Treze médicos especialistas de fisioterapia, ortopedia traumatológica, medicina dentária e geral, fonoaudiologia, neurologia e em cirurgia geral são necessários para a prestação de um atendimento mais especializado e de qualidade no Centro de Medicina e Reabilitação Física “Doutor António Agostinho Neto, no Huambo

O director da unidade sanitária, Fernando Ferreira Vicente, revelou ontem, à Angop, que a falta de especialistas tem condicionado, em grande medida, o normal funcionamento da instituição, que conta com apenas dois médicos.

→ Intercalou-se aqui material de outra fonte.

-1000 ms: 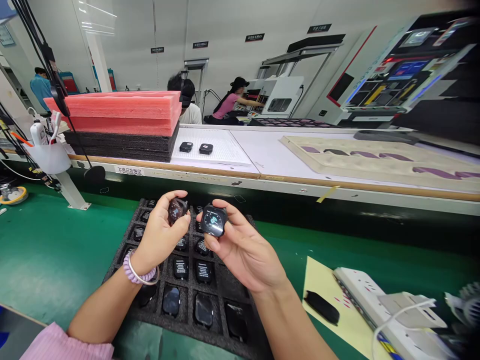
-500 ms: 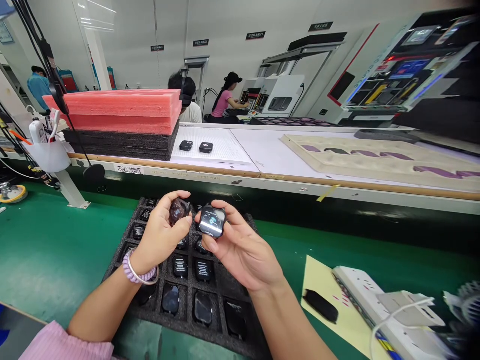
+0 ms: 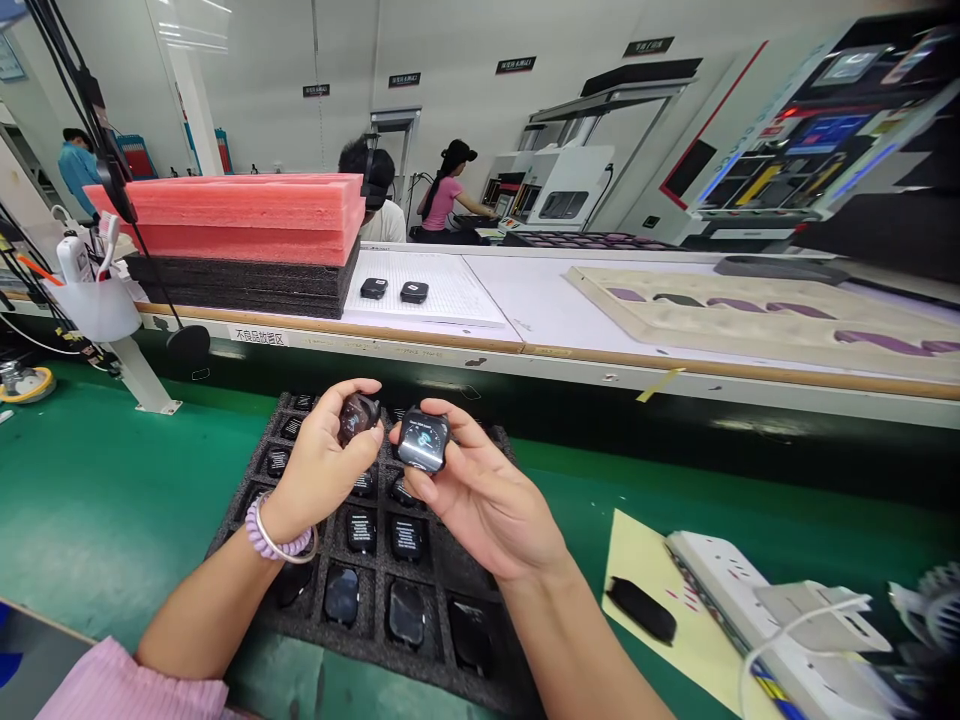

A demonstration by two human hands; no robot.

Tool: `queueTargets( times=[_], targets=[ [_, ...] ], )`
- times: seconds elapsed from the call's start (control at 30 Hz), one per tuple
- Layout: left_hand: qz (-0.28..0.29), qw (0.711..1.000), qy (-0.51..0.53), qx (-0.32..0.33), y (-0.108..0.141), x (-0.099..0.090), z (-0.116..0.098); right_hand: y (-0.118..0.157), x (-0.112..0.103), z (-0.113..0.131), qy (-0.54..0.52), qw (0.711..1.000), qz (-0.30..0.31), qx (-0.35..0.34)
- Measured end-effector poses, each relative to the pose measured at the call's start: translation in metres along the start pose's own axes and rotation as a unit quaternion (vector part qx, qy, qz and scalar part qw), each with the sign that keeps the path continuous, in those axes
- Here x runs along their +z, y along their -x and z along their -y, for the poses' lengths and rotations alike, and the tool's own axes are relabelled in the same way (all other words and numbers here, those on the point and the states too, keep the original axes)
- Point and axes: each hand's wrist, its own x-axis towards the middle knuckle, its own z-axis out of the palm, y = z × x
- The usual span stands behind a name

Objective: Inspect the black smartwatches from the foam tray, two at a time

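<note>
My left hand (image 3: pixel 330 455) pinches a dark rounded watch-like device (image 3: pixel 357 418) between thumb and fingers. Close beside it, my right hand (image 3: pixel 480 490) grips a second black square device (image 3: pixel 424 440) by its edges, its lit screen facing me. Both are held above a black foam tray (image 3: pixel 375 640). Several similar devices lie in the tray's compartments, such as one with white text on its screen (image 3: pixel 407 538) and one with a dark screen (image 3: pixel 342 597). My hands and forearms hide part of the tray.
Beyond the tray a raised shelf (image 3: pixel 420 352) carries two small black devices (image 3: pixel 414 292), stacked red foam (image 3: pixel 240 220) and a beige tray (image 3: pixel 675 325). At right are a power strip (image 3: pixel 750 600) and a black object (image 3: pixel 642 609) on yellow paper. People are in the background.
The device in my right hand has shifted and tilted very slightly. In the background, the person in pink has moved the head a little.
</note>
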Motion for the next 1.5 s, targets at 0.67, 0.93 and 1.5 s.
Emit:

Este número, segundo o gestor público, está longe de atender a média diária de 150 pacientes idos de várias províncias do país, que se dirigem ao centro, localizado no bairro da Bomba Alta, arredores da cidade do Huambo, para ver resolvidas as suas dificuldades motoras.

Fernando Ferreira Vicente realçou que a instituição dispõe de equipamentos suficientes para a prestação de um serviço sanitário de excelência, porém, condicionada pela insuficiência de quadros da carreira médica especializada. No centro, realçou, os pacientes recebem o tratamento convencional de fisioterapia e a hidroterapia, também conhecido como fisioterapia aquática, este último implementado em Maio deste ano, com inclusão do serviço de hidro-massagem e crio-terapia (tratamento a base de gelo).

Em funcionamento desde 1979, criado para ajudar a recuperação de pessoas com deficiência física e tendo sido o primeiro do género no país, esta unidade conta com características específicas para recuperação de pacientes e fabricação de próteses e órteses, e tem internados 15 doentes, na sua maioria, vítimas de acidentes vasculares cardíacos. Esta unidade conta 131 profissionais, dos quais dois médicos, nove fisio-terapeutas, seis ortopedistas, 13 enfermeiros, dois cardio-pneumologistas, dois psicólogos, três electro-médicos e cinco técnicos de laboratório com formação superior.